▶ [Task objective]:
Word for word, repeat the records, leaving every picture behind.

%%

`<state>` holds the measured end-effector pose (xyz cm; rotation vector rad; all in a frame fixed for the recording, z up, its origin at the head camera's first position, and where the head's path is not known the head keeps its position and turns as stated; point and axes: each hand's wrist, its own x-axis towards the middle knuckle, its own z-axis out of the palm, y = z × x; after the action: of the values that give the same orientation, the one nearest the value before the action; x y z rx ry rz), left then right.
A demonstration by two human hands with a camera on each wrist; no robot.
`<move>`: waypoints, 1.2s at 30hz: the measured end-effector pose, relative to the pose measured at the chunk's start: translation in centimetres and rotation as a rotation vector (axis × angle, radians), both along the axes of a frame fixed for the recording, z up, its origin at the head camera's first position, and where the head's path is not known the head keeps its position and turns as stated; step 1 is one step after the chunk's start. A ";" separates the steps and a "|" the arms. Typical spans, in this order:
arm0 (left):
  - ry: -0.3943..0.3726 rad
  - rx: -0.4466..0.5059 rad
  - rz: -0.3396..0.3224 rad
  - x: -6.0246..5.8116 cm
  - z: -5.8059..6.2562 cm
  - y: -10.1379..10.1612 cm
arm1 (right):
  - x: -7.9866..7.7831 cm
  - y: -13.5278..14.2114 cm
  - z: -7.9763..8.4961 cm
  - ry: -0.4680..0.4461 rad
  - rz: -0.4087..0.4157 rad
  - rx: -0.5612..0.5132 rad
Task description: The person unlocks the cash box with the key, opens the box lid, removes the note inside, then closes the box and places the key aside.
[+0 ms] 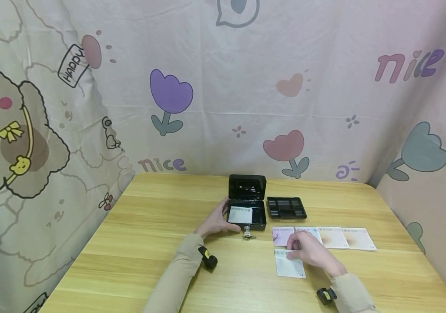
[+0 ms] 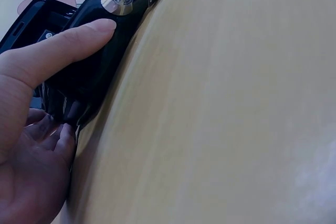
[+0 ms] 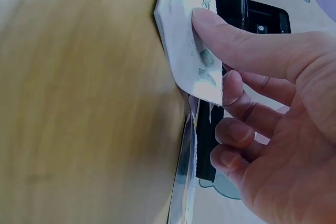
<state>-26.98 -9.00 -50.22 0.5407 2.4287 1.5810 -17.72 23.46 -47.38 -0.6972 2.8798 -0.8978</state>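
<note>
My left hand (image 1: pixel 216 222) grips the left front corner of an open black cash box (image 1: pixel 259 227). In the left wrist view the thumb (image 2: pixel 79 40) presses on its front beside the round lock (image 2: pixel 117 2), while the other fingers lie against its side. Inside the box is a pale flat packet (image 1: pixel 240 215). Between thumb and forefinger, my right hand (image 1: pixel 312 251) pinches another pale packet (image 1: pixel 291 267) with printed characters. In the right wrist view this packet (image 3: pixel 181 40) shows a serrated edge and is tilted.
Keys (image 1: pixel 248 237) hang from the lock. A black compartment tray (image 1: pixel 286 218) lies right of the box. Behind the right hand a row holds a purple packet (image 1: pixel 282 235), a bluish one partly covered (image 1: pixel 315 232) and two cream packets (image 1: pixel 332 238). A printed cloth (image 1: pixel 215 143) hangs behind the table.
</note>
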 end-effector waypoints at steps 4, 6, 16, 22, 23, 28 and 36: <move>0.004 0.007 0.000 -0.1 -0.1 0.0 | 0.1 0.0 0.0 -0.012 -0.007 0.000; 0.001 0.007 0.003 -0.1 -0.1 0.0 | 0.1 0.0 0.0 -0.018 -0.012 -0.001; -0.005 0.025 0.014 -0.2 -0.1 0.2 | 0.1 0.1 -0.1 -0.052 -0.018 -0.011; 0.000 0.021 0.011 -0.2 -0.1 0.1 | 0.1 0.2 0.0 -0.066 -0.010 -0.021; 0.002 0.020 0.010 -0.2 -0.1 0.1 | 0.1 0.2 0.0 -0.066 -0.009 -0.022; 0.008 0.015 0.011 -0.1 -0.1 0.1 | 0.1 0.2 0.0 -0.066 0.001 -0.026; -0.010 -0.004 0.013 -0.1 0.0 0.0 | 0.1 0.2 0.0 -0.078 0.009 -0.031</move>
<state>-27.09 -8.96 -50.22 0.5162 2.4324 1.5798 -17.63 23.68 -47.37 -0.6613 2.7988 -0.9491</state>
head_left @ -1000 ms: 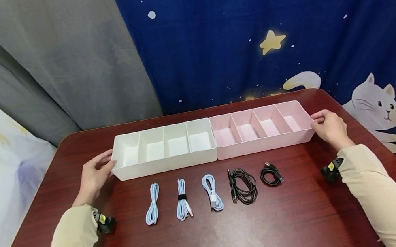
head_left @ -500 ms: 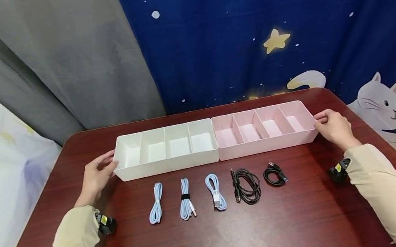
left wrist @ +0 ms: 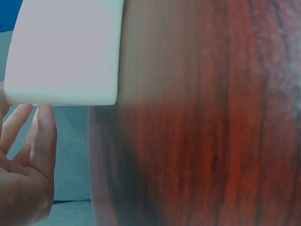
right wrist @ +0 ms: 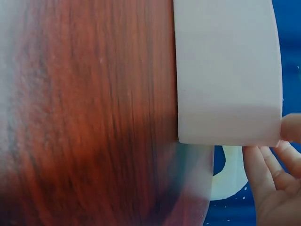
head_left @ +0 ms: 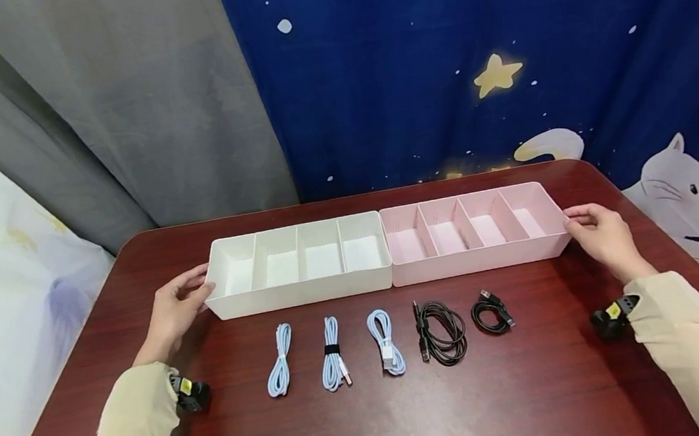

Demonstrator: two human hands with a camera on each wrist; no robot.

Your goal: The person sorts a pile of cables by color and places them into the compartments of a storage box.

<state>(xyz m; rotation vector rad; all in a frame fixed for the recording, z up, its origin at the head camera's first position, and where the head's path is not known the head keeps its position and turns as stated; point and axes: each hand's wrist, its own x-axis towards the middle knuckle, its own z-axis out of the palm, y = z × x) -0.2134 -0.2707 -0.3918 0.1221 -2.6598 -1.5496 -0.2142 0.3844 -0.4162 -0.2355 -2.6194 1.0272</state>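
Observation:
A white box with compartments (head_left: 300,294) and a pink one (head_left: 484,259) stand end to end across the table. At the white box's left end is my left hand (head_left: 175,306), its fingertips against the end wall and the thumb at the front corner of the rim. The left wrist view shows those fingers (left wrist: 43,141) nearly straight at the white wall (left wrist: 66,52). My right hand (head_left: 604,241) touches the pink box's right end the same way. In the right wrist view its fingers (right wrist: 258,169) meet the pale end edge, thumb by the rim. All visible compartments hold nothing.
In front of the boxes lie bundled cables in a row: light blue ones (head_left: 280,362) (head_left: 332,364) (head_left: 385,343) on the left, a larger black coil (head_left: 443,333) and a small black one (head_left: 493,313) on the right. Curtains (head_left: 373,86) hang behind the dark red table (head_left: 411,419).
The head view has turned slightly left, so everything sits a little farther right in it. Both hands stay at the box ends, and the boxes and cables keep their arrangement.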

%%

▶ [Reply to the exercise]:
`<state>` holds the measured end-effector pose (xyz cm; rotation vector rad; all in a frame fixed for the recording, z up, its origin at the head camera's first position, and where the head's path is not known the head keeps its position and turns as stated; point and axes: each hand's wrist, its own x-axis towards the middle knuckle, its own z-axis out of the palm, y = z × x; after the action: of the values that give the same orientation, the one nearest the value before the action; x y z rx ry rz), left then right.
A demonstration by two human hands with a camera on each wrist; no robot.
`<move>`: waypoints, 1.2s at 30hz: the measured end-effector pose, relative to the pose measured at the chunk's start: translation in centimetres and rotation as a rotation vector (axis × angle, radians), both along the axes of a frame fixed for the recording, z up, its origin at the head camera's first position, and where the head's path is not known the head keeps its position and turns as stated; step 1 is one step after the chunk's start. A ";" separates the steps and a "|" the arms. Typical spans, in this order:
arm0 (left):
  - ry: -0.3943..0.3726 rad
  - rx: -0.4466..0.5059 rad
  - rz: -0.3396..0.3224 rad
  - x: -6.0246..5.8116 cm
  - z: -5.8059..6.2562 cm
  - y: -10.1379..10.1612 cm
arm1 (right):
  - x: -7.9866..7.7831 cm
  - y: -13.5278..14.2114 cm
  - z: -7.9763..8.4961 cm
  - ry: -0.4680..0.4461 rad
  - rz: -0.4087..0.4157 rad
  - rx: -0.5612..0.5132 rad
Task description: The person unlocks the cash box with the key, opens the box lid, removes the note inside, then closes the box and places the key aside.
[+0 ms] 
[+0 ms] 
[+0 ms] 
<state>-26.98 -9.00 -50.22 0.5407 2.4287 1.5810 -17.72 23.46 -47.38 -0.6972 2.8798 -0.8978</state>
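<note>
My left hand (image 1: pixel 216 222) grips the left front corner of an open black cash box (image 1: pixel 259 227). In the left wrist view the thumb (image 2: pixel 79 40) presses on its front beside the round lock (image 2: pixel 117 2), while the other fingers lie against its side. Inside the box is a pale flat packet (image 1: pixel 240 215). Between thumb and forefinger, my right hand (image 1: pixel 312 251) pinches another pale packet (image 1: pixel 291 267) with printed characters. In the right wrist view this packet (image 3: pixel 181 40) shows a serrated edge and is tilted.
Keys (image 1: pixel 248 237) hang from the lock. A black compartment tray (image 1: pixel 286 218) lies right of the box. Behind the right hand a row holds a purple packet (image 1: pixel 282 235), a bluish one partly covered (image 1: pixel 315 232) and two cream packets (image 1: pixel 332 238). A printed cloth (image 1: pixel 215 143) hangs behind the table.
</note>
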 end-effector waypoints at steps 4, 6, 16, 22, 23, 28 and 36: <move>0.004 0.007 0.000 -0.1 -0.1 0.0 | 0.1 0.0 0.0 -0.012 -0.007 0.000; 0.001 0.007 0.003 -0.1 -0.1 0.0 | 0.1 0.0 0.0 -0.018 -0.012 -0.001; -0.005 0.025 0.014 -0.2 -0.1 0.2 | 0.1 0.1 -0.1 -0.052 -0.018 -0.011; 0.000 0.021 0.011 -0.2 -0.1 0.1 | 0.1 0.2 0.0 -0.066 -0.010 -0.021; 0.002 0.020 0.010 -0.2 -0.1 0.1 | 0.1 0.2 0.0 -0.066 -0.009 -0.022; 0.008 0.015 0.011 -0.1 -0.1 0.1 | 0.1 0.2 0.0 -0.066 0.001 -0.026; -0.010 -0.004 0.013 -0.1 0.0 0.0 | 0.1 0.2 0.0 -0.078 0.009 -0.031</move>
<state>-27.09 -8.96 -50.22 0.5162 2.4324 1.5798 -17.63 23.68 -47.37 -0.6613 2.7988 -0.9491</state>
head_left @ -1000 ms: 
head_left @ -500 ms: 
left wrist @ +0 ms: 
right wrist @ +0 ms: 
head_left @ +0 ms: 

Demonstrator: two human hands with a camera on each wrist; no robot.

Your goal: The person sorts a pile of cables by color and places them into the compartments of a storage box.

<state>(xyz m; rotation vector rad; all in a frame fixed for the recording, z up, its origin at the head camera's first position, and where the head's path is not known the head keeps its position and turns as stated; point and axes: each hand's wrist, its own x-axis towards the middle knuckle, its own z-axis out of the palm, y = z × x) -0.2134 -0.2707 -0.3918 0.1221 -2.6598 -1.5496 -0.2142 0.3844 -0.4162 -0.2355 -2.6194 1.0272</state>
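Observation:
A white box with compartments (head_left: 300,294) and a pink one (head_left: 484,259) stand end to end across the table. At the white box's left end is my left hand (head_left: 175,306), its fingertips against the end wall and the thumb at the front corner of the rim. The left wrist view shows those fingers (left wrist: 43,141) nearly straight at the white wall (left wrist: 66,52). My right hand (head_left: 604,241) touches the pink box's right end the same way. In the right wrist view its fingers (right wrist: 258,169) meet the pale end edge, thumb by the rim. All visible compartments hold nothing.
In front of the boxes lie bundled cables in a row: light blue ones (head_left: 280,362) (head_left: 332,364) (head_left: 385,343) on the left, a larger black coil (head_left: 443,333) and a small black one (head_left: 493,313) on the right. Curtains (head_left: 373,86) hang behind the dark red table (head_left: 411,419).
The head view has turned slightly left, so everything sits a little farther right in it. Both hands stay at the box ends, and the boxes and cables keep their arrangement.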

Here the work on this exercise is complete.